## What you have to do
Starting at the line containing "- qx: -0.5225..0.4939" and ending at the line containing "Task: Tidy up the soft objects", print every line of the material below exactly, both ends included, and stop there.

## Supplied information
====
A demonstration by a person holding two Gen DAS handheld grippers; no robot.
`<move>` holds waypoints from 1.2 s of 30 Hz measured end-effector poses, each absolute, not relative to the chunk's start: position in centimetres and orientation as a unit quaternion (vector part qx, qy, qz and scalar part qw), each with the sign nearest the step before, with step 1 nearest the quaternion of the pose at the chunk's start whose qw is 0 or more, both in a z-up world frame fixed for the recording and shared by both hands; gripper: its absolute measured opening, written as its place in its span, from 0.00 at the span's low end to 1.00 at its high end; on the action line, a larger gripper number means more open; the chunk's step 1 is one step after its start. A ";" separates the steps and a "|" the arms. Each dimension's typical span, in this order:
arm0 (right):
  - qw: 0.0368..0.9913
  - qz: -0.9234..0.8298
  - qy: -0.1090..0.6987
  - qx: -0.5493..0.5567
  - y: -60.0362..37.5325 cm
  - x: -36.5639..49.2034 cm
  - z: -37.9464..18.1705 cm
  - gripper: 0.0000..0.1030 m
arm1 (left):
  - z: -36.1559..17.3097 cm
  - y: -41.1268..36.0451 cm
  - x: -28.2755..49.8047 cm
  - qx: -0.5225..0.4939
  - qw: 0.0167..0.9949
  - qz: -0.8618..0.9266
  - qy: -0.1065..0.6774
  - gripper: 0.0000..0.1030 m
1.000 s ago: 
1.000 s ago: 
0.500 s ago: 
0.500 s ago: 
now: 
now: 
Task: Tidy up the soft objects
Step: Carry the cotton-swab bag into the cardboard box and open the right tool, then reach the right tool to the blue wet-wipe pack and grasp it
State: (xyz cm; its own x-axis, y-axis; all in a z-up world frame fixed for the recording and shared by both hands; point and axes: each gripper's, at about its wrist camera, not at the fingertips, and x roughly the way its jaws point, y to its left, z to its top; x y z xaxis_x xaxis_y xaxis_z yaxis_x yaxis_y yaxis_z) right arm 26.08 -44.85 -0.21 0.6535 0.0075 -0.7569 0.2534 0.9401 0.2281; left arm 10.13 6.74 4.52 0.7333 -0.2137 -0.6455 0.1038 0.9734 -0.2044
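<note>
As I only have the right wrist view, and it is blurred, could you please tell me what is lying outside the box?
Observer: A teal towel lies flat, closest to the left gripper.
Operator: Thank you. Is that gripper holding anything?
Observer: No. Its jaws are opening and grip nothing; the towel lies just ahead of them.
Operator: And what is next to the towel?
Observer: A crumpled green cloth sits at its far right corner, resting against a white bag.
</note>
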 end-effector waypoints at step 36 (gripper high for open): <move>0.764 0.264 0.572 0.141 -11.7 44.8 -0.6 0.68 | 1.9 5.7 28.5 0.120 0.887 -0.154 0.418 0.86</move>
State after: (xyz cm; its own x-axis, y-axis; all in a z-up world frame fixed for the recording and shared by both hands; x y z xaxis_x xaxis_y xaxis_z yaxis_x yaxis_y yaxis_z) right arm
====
## Answer box
  - qx: -0.5225..0.4939
  - qw: 0.0167..0.9949
  - qz: -0.8618..0.9266
  - qy: -0.1065..0.6774
  - gripper: 0.0000..0.1030 m
1.000 s ago: 
1.000 s ago: 
0.500 s ago: 
0.500 s ago: 
now: 
now: 
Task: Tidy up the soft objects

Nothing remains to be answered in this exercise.